■ **Work required**
Your answer must be the full listing below, repeated exactly, with no pictures in it.
━━━━━━━━━━
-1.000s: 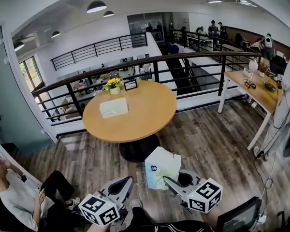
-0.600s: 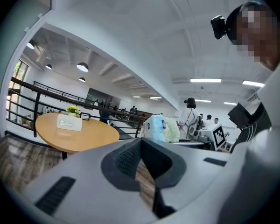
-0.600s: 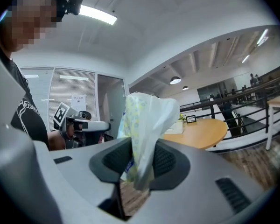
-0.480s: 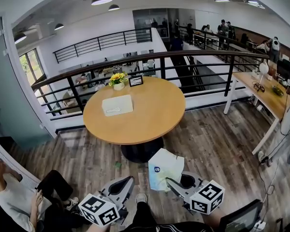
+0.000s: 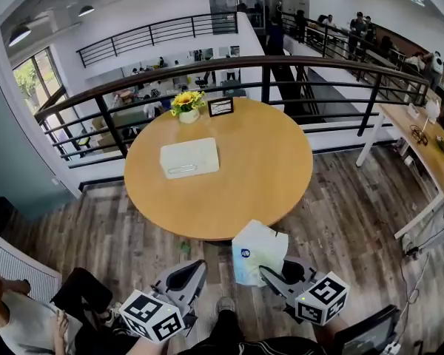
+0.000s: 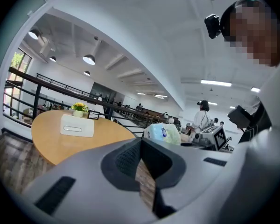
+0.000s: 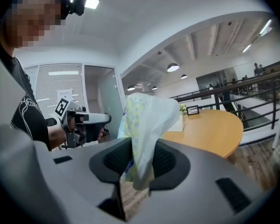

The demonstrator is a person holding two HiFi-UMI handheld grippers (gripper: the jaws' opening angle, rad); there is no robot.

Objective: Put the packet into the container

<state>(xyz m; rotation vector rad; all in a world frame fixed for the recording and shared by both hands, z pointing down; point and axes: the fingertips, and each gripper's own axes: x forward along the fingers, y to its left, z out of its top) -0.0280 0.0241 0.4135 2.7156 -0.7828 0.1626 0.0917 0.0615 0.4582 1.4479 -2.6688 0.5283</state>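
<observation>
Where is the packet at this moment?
Head view, lower centre-right: the packet is clamped in the right gripper above the floor, just before the near edge of the round table.

Moved forward to the round table (image 5: 266, 168), now larger and nearer in the head view, with the container (image 5: 189, 157) on it closer ahead. Brought the packet (image 5: 257, 251) in the right gripper (image 5: 272, 274) from over open floor up to the table's near edge, the left gripper (image 5: 194, 271) advanced alongside. Pushed the seated person (image 5: 22, 316) farther down into the lower left corner.
</observation>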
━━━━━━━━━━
■ **Answer to this task**
-1.000s: 
-0.600s: 
-0.600s: 
-0.480s: 
+0.000s: 
+0.000s: 
+0.000s: 

The demonstrator is a person holding two HiFi-UMI handheld grippers (gripper: the jaws' opening angle, rad); there is no robot.

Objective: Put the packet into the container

<state>(xyz m; rotation vector rad; all in a world frame fixed for the recording and shared by both hands, z pointing down; point and axes: the fingertips, and each gripper's own axes: x forward along the fingers, y to its left, z out of its top) -0.0280 0.0241 0.4135 2.7156 -0.7828 0.1626 0.0917 0.0615 0.4582 1.4479 -2.6688 0.5283</state>
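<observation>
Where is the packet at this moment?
Head view, lower centre-right: the packet is clamped in the right gripper above the floor, just before the near edge of the round table.

Moved forward to the round table (image 5: 266, 168), now larger and nearer in the head view, with the container (image 5: 189, 157) on it closer ahead. Brought the packet (image 5: 257, 251) in the right gripper (image 5: 272, 274) from over open floor up to the table's near edge, the left gripper (image 5: 194, 271) advanced alongside. Pushed the seated person (image 5: 22, 316) farther down into the lower left corner.
</observation>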

The required output is complete.